鳥栖-仙台 後半33分、鳥栖DFオマリ(左)がヘディングシュートを決め、3-2と勝ち越す=仙台市のユアテックスタジアム仙台

 2点のリードを追い付かれても、ゴールへの執念を燃やして突き放した。鳥栖は約2カ月ぶりの複数得点で仙台を撃破。欲しくてたまらなかった勝ち点3を重ね、MF高橋秀は「最後まで諦めないことを改めて学ぶ場になった」と振り返った。

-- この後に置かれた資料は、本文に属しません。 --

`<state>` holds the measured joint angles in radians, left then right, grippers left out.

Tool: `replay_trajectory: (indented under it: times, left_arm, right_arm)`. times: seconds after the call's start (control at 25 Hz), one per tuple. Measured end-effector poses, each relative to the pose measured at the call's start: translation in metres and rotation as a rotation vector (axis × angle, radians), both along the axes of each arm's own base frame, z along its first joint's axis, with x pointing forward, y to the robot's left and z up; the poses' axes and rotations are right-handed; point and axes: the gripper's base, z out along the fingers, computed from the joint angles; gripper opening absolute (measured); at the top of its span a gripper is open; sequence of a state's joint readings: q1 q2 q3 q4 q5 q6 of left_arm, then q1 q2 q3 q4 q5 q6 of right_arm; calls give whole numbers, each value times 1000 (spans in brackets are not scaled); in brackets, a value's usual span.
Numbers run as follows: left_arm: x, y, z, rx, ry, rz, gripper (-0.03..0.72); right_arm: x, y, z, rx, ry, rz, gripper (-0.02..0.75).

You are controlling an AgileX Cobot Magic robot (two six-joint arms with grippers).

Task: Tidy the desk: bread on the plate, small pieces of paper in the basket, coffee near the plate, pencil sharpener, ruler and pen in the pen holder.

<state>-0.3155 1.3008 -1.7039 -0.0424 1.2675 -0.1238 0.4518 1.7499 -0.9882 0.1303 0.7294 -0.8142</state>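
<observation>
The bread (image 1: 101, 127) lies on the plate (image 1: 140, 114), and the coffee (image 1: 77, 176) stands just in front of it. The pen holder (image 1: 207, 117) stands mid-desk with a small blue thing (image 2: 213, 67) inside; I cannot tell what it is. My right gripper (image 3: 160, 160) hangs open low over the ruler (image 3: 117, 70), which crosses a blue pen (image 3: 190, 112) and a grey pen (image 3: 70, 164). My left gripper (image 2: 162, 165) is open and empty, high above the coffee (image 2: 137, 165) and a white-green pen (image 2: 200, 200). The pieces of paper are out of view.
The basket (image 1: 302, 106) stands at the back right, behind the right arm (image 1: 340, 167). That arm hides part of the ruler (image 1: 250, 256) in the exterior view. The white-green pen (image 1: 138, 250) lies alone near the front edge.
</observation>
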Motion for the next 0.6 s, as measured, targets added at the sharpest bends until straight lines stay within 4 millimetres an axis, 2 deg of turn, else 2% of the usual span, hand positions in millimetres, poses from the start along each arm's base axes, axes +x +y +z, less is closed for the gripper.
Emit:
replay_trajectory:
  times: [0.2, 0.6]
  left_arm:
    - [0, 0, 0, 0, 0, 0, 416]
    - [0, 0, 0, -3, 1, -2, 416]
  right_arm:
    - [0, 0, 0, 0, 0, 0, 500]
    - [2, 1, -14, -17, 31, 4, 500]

 重苦しい雰囲気を振り払ったのは、DFオマリだ。同点とされて迎えた後半33分、MF安在が鋭いボールをゴール前に供給すると、頭で力強くゴールにねじ込んだ。チームを救うJ1初得点。仲間から手荒い祝福を受けたヒーローは「貴重なゴールを決めることができ、めちゃくちゃうれしい」と笑顔を見せた。

 チームの命運を託された金明輝(キン・ミョンヒ)監督が掲げる「攻撃に人数をかけるサッカー」が垣間見えた。高橋秀やMF福田が出足鋭い動きでボールを奪うと、縦パスで金崎、小野らFW陣の推進力を生かした。

 2試合ぶりに先発復帰し、2点目を奪ったFWトーレスも「チームの雰囲気が変わった。一つになることができている」と手応えを口にした。

 ただ、厳しいJ1残留争いからまだ抜け出したわけではない。「あってはならない失点の仕方」(高橋義)と選手たちはセットプレーへの対応など反省も忘れなかった。

 「鳥栖のエンブレムを背負っている以上、勝利に向かって120パーセントの力を出し続ける。結果を出してこそプロ」と高橋秀。残り4試合、生き残りに向け、慢心は一切ない。